The company grew with the acquisition of Hurtig Publishers (which put out the Canadian Encyclopedia), Macfarlane Walter & Ross and the children's publisher Tundra.

He had enough left over to become for a time part-owner of the Montreal Expos. After Charles Bronfman decided to sell the beloved baseball team in 1994, it was purchased by a consortium of investors that included both Avie and Paul Bennett. The ownership stake was flipped over to the Miami Marlins and was still in effect when the Marlins won the 1997 World Series. "My Dad had the World Series ring," Paul said. He sold out in 2001 to Jeffrey Loria, the Marlins' owner.

At the start of July, 2000, Avie Bennett made a stunning announcement amidst much fanfare. He was 72 and getting out of publishing. He had sold 25 per cent of M&S – all the editing, printing, warehousing, ordering, distribution networks, the nuts and bolts of the business – to Random House Canada (a subsidiary of the German conglomerate Bertelsmann) and donated the remaining 75 per cent to the University of Toronto.

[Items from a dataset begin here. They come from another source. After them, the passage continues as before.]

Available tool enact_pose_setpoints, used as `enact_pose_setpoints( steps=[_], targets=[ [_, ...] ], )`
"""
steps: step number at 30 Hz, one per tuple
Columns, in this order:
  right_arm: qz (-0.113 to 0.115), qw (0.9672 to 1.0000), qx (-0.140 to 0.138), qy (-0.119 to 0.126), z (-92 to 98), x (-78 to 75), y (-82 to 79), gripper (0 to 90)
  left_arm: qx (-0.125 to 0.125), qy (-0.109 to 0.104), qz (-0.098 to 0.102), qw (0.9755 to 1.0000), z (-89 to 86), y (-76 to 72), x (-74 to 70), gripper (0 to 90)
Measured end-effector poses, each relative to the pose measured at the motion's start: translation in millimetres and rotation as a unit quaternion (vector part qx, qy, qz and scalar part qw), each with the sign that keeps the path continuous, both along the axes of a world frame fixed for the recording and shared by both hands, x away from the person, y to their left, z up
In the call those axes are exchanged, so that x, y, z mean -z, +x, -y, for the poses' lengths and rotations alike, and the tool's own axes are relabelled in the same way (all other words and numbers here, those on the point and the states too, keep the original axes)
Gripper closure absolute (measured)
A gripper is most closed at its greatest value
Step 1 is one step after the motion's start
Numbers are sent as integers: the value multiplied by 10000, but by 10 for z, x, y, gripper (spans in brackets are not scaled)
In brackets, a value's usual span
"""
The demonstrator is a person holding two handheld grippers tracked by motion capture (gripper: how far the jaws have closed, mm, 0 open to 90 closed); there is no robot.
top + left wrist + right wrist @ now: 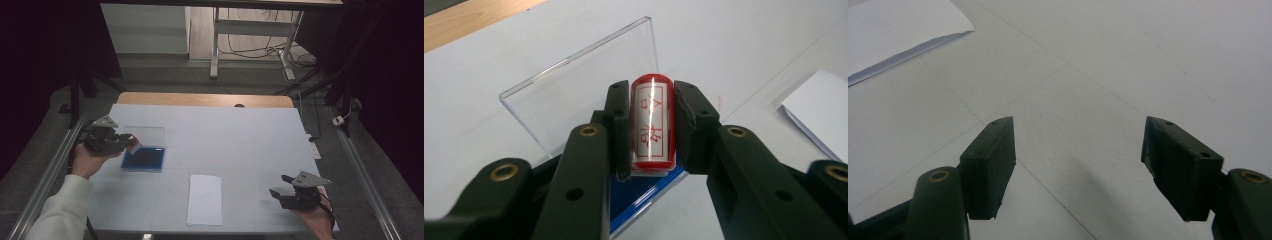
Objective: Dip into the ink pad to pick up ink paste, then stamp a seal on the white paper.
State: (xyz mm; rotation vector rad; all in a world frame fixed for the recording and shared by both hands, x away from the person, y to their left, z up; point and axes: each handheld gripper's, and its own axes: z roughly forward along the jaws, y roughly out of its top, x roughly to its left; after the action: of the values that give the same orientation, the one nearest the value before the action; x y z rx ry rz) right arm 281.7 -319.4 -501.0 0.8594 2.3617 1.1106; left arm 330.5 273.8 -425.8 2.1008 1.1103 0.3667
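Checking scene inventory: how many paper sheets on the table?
1. A white paper sheet lies near the table's front edge, between the two grippers, right of the blue ink pad. None visibly hidden.

The one piece of writing is on the stamp [652, 120] seen in the left gripper view: red mirrored characters inside a thin red frame on its white oblong face. They look like two or three East Asian characters stacked along the face, but cannot be read with certainty.
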Motion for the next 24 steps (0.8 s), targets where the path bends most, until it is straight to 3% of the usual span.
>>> enact_pose_setpoints(
  steps=[15,24],
  targets=[
    [12,10000,-2,17,1,7,-8,298,247,-253,90,9993,57,-141,-63,700],
    [-4,10000,24,-24,6,19,-7,299,542,-271,181,9980,226,-223,-77,700]
  ],
)
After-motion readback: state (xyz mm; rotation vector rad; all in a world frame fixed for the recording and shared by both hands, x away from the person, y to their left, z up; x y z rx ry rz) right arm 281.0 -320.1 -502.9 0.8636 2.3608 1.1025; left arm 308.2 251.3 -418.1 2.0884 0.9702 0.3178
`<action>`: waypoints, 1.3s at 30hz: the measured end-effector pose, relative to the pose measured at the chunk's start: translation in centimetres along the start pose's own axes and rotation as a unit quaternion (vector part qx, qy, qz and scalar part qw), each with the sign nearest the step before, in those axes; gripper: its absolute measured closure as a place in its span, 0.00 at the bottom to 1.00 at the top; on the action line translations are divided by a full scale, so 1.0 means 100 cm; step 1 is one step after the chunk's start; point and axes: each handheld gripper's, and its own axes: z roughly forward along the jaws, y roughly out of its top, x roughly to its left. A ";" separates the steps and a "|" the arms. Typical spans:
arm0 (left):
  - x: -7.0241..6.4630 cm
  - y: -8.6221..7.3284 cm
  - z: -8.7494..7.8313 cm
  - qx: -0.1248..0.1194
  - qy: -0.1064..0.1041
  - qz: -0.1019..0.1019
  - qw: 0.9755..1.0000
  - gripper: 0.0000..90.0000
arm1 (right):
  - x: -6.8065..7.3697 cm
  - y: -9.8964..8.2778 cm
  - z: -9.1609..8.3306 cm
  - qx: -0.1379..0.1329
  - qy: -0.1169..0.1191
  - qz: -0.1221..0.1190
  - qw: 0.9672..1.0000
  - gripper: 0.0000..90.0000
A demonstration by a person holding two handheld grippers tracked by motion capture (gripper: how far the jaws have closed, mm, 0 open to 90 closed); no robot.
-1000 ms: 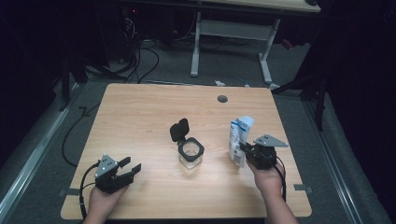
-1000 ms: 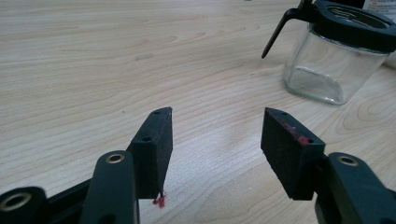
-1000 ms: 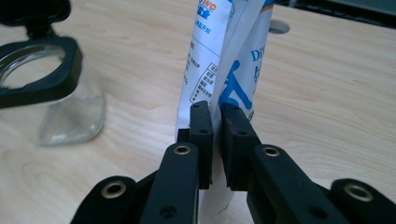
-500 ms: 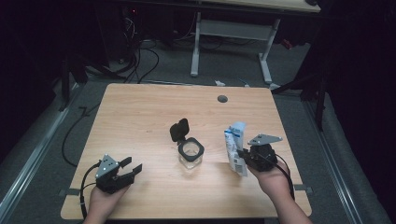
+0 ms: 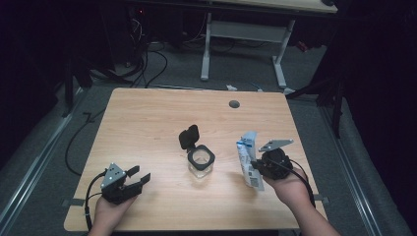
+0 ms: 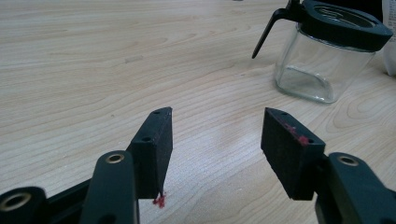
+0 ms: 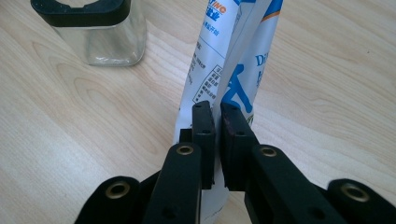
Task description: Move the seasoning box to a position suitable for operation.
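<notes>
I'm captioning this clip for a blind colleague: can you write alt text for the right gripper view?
The right gripper pinches a white and blue printed pouch between its black fingers, above a light wooden table. A clear glass jar with a black rim stands at upper left.

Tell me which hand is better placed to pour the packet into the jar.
Right, probably. The right tool is shut on the blue-and-white plastic packet, just beside the square clear glass jar with its black lid flipped open. The left tool is open with nothing between its jaws, resting low at the near table edge.
</notes>
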 end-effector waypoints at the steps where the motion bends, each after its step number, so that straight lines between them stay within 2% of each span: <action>1: 0.000 0.000 0.000 0.000 0.000 0.000 1.000 0.49 | -0.001 0.000 0.000 0.005 0.003 0.003 1.000 0.96; 14: 0.000 0.000 0.000 0.001 -0.001 0.000 1.000 0.49 | 0.001 0.014 -0.003 0.072 0.006 -0.033 0.997 0.97; 22: 0.000 0.000 0.000 -0.002 0.000 0.007 1.000 0.48 | 0.004 0.020 -0.002 0.104 0.011 -0.042 0.994 0.98; 27: -0.001 0.000 0.000 0.000 -0.002 0.008 1.000 0.48 | 0.005 0.023 -0.001 0.118 0.007 -0.047 0.992 0.98; 28: -0.002 0.000 0.000 -0.001 -0.001 0.009 1.000 0.48 | 0.005 0.024 0.000 0.119 0.007 -0.055 0.991 0.99; 39: -0.003 0.000 0.000 0.000 -0.004 0.011 1.000 0.48 | 0.006 0.028 0.000 0.136 0.018 -0.051 0.989 0.99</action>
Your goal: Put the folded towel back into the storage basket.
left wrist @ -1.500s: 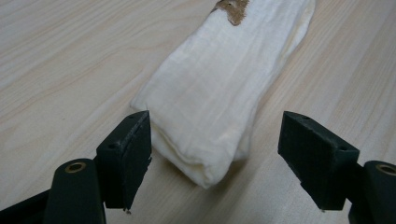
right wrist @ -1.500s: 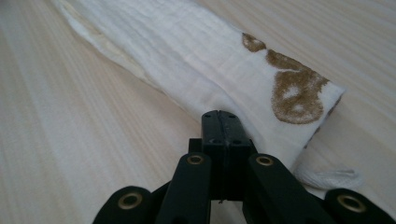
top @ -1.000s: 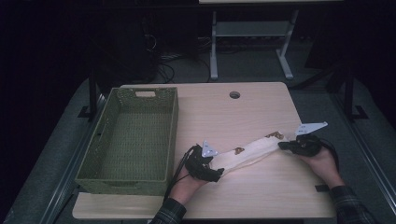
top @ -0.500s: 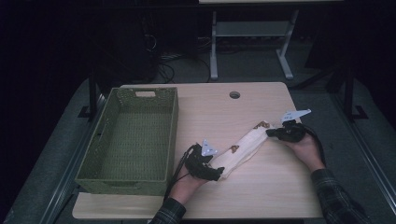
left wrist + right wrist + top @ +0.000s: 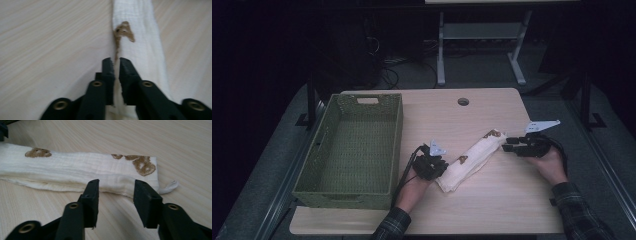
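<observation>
I logged the folded cloth [image 5: 470, 158] lying on the table [image 5: 492, 210] just right of the green basket [image 5: 351, 150], long axis running diagonally between my hands. Left gripper [image 5: 117, 65] was clamped on its near end. Right gripper [image 5: 116, 187] stood apart, jaws straddling the far end's edge; contact looked absent, though I couldn't be certain. That end lay directly ahead.
</observation>
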The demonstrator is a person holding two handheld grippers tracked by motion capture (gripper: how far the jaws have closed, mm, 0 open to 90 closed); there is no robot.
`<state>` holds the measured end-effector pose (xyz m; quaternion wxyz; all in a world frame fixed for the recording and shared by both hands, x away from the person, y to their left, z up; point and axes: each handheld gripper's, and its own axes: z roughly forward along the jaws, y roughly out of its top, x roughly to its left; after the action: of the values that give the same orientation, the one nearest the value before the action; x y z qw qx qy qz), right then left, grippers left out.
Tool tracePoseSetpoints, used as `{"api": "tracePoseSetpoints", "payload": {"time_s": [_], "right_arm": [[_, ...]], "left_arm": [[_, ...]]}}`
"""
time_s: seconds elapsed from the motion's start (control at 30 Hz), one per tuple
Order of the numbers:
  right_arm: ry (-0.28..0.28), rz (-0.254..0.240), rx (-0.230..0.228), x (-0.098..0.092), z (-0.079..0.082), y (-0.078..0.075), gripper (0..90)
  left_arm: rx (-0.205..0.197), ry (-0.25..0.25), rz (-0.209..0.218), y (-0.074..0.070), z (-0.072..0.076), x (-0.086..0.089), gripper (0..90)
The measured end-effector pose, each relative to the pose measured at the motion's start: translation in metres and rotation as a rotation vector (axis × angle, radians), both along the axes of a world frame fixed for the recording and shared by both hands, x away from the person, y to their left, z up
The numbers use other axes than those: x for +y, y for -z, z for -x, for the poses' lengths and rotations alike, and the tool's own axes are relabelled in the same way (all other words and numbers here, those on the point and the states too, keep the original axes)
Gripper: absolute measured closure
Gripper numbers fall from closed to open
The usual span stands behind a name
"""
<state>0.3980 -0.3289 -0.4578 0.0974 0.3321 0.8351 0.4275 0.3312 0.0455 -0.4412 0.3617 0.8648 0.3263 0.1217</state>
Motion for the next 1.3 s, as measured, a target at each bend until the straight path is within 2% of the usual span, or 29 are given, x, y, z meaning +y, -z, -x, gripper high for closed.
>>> {"api": "tracePoseSetpoints", "payload": {"time_s": [0.07,0.17,0.2,0.43,0.6,0.77,0.97,1.1,1.3], "right_arm": [[-0.003,-0.003,0.001,0.001,0.000,0.001,48.2],[-0.013,0.008,-0.009,0.005,0.001,0.001,43.4],[-0.019,0.013,-0.011,0.007,0.001,0.001,42.0],[-0.033,0.026,-0.009,0.011,0.002,0.002,39.4],[-0.023,0.021,-0.017,0.011,0.001,0.002,37.7],[-0.019,0.027,-0.021,0.011,0.001,0.003,36.3],[-0.020,0.034,-0.020,0.012,0.000,0.004,35.5],[-0.021,0.036,-0.022,0.013,0.001,0.004,35.2],[-0.021,0.033,-0.022,0.014,0.001,0.005,35.2]], "left_arm": [[0.009,0.000,-0.024,0.003,-0.006,-0.002,89.4],[0.025,0.007,-0.032,0.009,-0.010,-0.004,89.5],[0.045,0.022,-0.044,0.014,-0.009,-0.006,89.5],[0.080,0.078,-0.060,0.018,0.001,-0.013,89.4],[0.090,0.118,-0.056,0.018,0.010,-0.018,89.4],[0.102,0.183,-0.057,0.018,0.020,-0.026,89.3],[0.107,0.277,-0.062,0.017,0.036,-0.045,89.2],[0.099,0.342,-0.060,0.018,0.048,-0.061,88.8],[0.089,0.407,-0.054,0.019,0.062,-0.078,88.3]]}}
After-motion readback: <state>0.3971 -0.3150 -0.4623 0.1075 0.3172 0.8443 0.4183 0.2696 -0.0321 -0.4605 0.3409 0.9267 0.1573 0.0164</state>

This unusual deal somewhat tarnished Mr. Bennett's sterling reputation. A new book by Elaine Dewar, The Handover, has revealed that in return for his gift to the university, Mr. Bennett received a $15.9-million tax deduction. Yet at the start of 2012, when the university passed its 75 per cent share to Random House, it was worth only a token $1 due to accumulated losses.

Today, M&S is just another Random House imprint, publishing nine or 10 Canadian titles a year – a shadow of its former self. The Handover presents Mr. Bennett's creative exit strategy as an end run around Canada's long-standing book policy, which states that a majority share in a Canadian press cannot be sold to a foreign publisher.

In old age, as honours rained upon him – three honorary degrees, an Order of Canada (he was promoted to companion, the highest rank) and an Order of Ontario – Mr. Bennett became a great philanthropist. He gave some $8-million to U of T, in addition to the troublesome gift of his company. He created a scholarship fund for First Nations students, he gave generously and often anonymously to the National Ballet, York University (where he was made chancellor in 1998), and the Art Gallery of Ontario.

When the AGO discovered that a major high-rise development was being planned on the north side of Dundas Street directly across from the art museum, Mr. Bennett simply purchased two of the Victorian houses located there and refused to budge, foiling the land assembly.

He taught his children to be generous. At his funeral his youngest son, Richard, recalled that as a child he once found a $20 bill when he was walking with his Dad. "You are a very lucky boy," said his father. "Now you must give half of it away."

Mr. Bennett leaves his wife, Beverly; children, Paul, Robin, Sara, David, Jane and Richard; and 10 grandchildren.